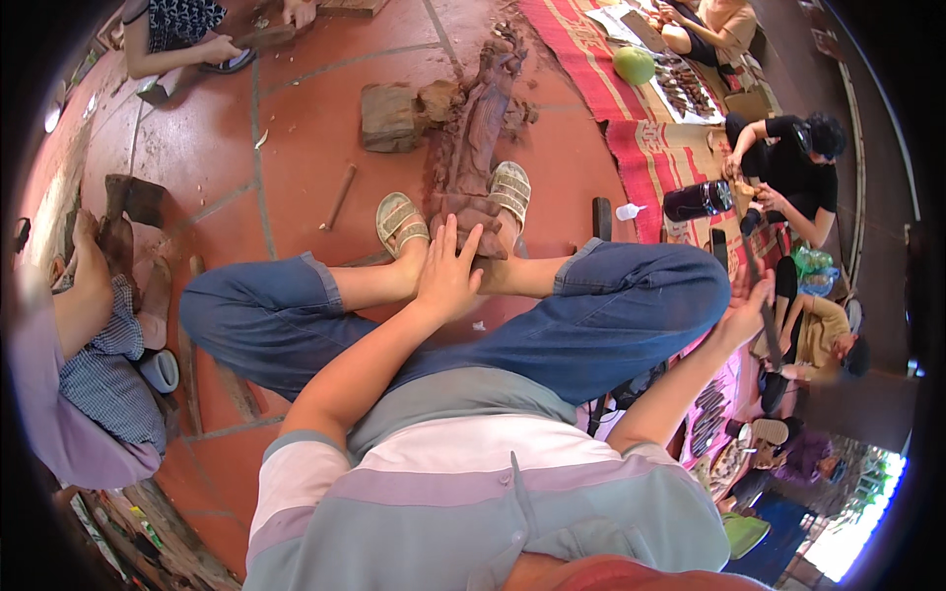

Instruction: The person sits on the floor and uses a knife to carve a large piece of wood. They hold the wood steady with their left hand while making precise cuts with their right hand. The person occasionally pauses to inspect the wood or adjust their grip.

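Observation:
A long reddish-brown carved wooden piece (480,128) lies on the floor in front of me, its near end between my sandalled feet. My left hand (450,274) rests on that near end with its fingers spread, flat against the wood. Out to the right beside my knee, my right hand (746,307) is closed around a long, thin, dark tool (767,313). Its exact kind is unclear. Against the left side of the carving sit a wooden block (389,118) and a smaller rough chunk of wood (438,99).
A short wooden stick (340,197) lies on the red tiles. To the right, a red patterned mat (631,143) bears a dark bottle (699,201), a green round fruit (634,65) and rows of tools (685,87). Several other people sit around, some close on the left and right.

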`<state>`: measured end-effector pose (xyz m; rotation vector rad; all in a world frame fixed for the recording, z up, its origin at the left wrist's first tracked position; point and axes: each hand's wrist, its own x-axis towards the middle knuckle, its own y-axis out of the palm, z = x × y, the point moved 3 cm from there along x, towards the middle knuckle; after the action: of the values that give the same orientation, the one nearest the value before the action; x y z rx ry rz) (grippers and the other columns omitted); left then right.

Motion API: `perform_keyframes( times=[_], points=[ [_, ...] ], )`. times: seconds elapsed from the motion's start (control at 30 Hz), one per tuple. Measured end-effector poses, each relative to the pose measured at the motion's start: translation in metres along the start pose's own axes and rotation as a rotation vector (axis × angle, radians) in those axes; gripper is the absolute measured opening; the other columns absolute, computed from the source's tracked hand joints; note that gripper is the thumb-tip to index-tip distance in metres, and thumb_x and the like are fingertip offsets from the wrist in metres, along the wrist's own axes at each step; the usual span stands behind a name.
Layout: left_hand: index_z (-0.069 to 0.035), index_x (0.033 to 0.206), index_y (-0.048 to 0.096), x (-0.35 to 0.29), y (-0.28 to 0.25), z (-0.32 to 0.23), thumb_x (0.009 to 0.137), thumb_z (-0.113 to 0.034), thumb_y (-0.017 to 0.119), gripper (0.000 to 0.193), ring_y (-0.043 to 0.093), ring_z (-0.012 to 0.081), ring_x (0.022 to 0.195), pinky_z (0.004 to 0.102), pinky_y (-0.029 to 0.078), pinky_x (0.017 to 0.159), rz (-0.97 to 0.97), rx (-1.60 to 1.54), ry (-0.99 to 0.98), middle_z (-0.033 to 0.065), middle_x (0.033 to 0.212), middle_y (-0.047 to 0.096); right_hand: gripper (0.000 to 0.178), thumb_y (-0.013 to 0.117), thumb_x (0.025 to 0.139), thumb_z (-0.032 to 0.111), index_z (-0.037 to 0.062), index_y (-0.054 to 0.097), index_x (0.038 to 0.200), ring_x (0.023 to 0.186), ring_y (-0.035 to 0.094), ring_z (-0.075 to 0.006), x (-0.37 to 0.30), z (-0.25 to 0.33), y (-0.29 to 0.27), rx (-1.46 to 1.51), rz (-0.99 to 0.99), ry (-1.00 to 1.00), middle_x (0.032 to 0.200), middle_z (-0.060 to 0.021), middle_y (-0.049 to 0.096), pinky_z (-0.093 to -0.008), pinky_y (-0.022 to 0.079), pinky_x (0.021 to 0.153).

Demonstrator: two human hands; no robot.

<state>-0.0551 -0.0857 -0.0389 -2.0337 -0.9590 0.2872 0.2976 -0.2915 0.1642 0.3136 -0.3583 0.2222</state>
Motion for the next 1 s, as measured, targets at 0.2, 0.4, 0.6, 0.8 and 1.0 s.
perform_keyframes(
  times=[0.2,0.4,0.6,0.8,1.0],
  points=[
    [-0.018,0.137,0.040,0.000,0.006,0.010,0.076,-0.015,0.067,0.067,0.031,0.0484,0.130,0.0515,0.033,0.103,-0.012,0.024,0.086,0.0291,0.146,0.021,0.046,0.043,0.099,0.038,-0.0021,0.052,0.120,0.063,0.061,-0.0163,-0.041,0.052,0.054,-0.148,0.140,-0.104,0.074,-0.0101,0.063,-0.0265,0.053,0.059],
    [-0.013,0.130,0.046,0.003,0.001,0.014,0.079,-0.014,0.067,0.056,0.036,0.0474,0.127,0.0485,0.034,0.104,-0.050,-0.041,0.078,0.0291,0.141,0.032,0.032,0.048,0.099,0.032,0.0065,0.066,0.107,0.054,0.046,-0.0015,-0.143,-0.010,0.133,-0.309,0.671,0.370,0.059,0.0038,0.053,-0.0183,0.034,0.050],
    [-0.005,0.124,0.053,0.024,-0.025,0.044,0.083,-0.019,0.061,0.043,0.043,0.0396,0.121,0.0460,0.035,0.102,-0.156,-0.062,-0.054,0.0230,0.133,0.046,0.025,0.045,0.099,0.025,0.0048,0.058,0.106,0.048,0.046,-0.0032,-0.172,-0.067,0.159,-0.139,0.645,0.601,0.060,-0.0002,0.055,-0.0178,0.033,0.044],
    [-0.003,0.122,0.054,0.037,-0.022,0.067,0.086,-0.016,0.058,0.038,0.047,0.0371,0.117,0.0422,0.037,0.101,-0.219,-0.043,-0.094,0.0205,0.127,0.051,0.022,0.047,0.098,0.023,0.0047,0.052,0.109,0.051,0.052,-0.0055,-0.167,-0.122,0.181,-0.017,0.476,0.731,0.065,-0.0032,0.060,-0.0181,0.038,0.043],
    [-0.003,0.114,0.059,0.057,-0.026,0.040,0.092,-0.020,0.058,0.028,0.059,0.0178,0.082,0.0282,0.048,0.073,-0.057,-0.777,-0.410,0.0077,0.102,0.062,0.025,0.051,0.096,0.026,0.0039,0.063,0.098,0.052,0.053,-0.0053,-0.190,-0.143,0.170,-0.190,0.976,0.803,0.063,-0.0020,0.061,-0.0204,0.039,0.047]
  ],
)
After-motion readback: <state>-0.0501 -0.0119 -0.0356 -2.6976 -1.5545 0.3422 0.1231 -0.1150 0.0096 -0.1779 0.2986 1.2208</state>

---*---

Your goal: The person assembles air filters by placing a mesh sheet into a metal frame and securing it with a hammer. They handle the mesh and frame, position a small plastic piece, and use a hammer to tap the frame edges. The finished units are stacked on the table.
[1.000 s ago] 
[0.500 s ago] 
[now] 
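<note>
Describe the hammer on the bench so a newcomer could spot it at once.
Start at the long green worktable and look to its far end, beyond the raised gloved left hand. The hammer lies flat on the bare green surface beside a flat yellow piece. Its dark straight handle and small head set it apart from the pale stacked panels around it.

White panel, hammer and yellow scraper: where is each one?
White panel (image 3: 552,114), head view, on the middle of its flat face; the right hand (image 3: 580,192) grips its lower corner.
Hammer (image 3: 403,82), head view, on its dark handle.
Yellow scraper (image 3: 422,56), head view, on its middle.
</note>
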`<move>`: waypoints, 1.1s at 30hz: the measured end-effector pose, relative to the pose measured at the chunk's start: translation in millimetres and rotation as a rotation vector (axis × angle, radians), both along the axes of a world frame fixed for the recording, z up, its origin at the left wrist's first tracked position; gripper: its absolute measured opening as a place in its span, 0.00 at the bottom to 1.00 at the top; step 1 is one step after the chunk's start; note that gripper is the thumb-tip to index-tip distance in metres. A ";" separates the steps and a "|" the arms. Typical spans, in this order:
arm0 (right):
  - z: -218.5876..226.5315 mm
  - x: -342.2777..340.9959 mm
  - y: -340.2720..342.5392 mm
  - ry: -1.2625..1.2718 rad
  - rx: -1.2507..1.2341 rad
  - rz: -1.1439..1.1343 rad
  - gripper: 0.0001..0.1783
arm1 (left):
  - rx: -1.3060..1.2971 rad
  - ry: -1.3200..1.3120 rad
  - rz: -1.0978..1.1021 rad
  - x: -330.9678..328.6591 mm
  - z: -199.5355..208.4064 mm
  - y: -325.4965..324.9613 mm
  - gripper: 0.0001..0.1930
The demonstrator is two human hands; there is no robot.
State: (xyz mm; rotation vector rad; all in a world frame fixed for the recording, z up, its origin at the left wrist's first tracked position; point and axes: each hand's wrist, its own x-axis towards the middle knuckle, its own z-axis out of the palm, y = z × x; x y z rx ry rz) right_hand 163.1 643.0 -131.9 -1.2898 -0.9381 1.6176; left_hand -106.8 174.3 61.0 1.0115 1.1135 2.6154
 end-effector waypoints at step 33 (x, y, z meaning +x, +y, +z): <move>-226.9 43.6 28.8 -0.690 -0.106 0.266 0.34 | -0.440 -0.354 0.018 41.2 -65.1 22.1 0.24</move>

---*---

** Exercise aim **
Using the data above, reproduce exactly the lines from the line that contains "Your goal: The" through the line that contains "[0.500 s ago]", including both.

** Task output **
Your goal: The person assembles air filters by placing a mesh sheet into a metal frame and securing it with a hammer. They handle the mesh and frame, position a small plastic piece, and use a hammer to tap the frame edges. The finished units are stacked on the table.
[1.000 s ago] 
[0.500 s ago] 

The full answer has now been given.